■ What needs to be done ■
Transcribe the listing that follows in full, exactly, and drop its images.

* * * * * * *

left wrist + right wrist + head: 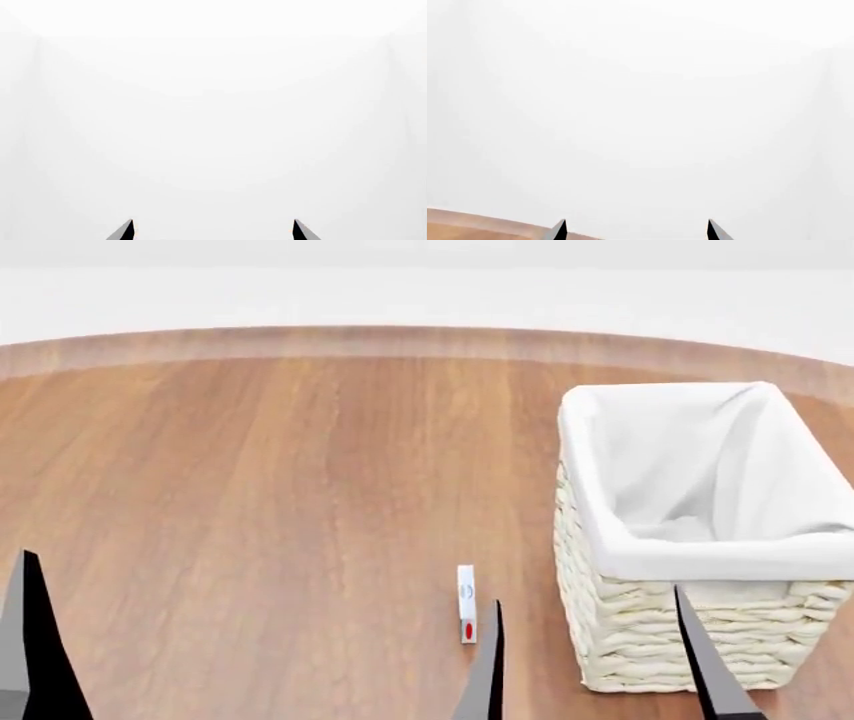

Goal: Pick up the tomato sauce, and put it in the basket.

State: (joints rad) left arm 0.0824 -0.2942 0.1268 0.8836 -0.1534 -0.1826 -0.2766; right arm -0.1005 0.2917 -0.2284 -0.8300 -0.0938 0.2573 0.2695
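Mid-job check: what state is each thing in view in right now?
basket: upright on table, nothing visible inside
small white object: on table beside basket, too thin to identify
left gripper: open, empty
right gripper: open, empty
tomato sauce: not identifiable in view

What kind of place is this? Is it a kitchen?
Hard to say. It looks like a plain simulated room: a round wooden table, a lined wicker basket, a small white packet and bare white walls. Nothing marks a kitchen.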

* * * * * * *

■ Exercise result ■
left wrist + right wrist + head: 

Goal: Pick up the tomato sauce, and put it in the basket.

State: (joints rad) left arm 0.0824 -0.2942 0.1268 0.8836 -0.1534 -0.1826 -0.2766; right arm -0.1005 0.2917 -0.2284 -0.8300 -0.0938 0.2573 0.2695
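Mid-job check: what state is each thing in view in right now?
basket: upright on table, nothing visible inside
small white object: on table beside basket, too thin to identify
left gripper: open, empty
right gripper: open, empty
tomato sauce: not identifiable in view

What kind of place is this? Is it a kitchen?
Hard to say. It looks like a plain simulated room: a round wooden table, a lined wicker basket, a small white packet and bare white walls. Nothing marks a kitchen.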

Work on this exercise is now finished.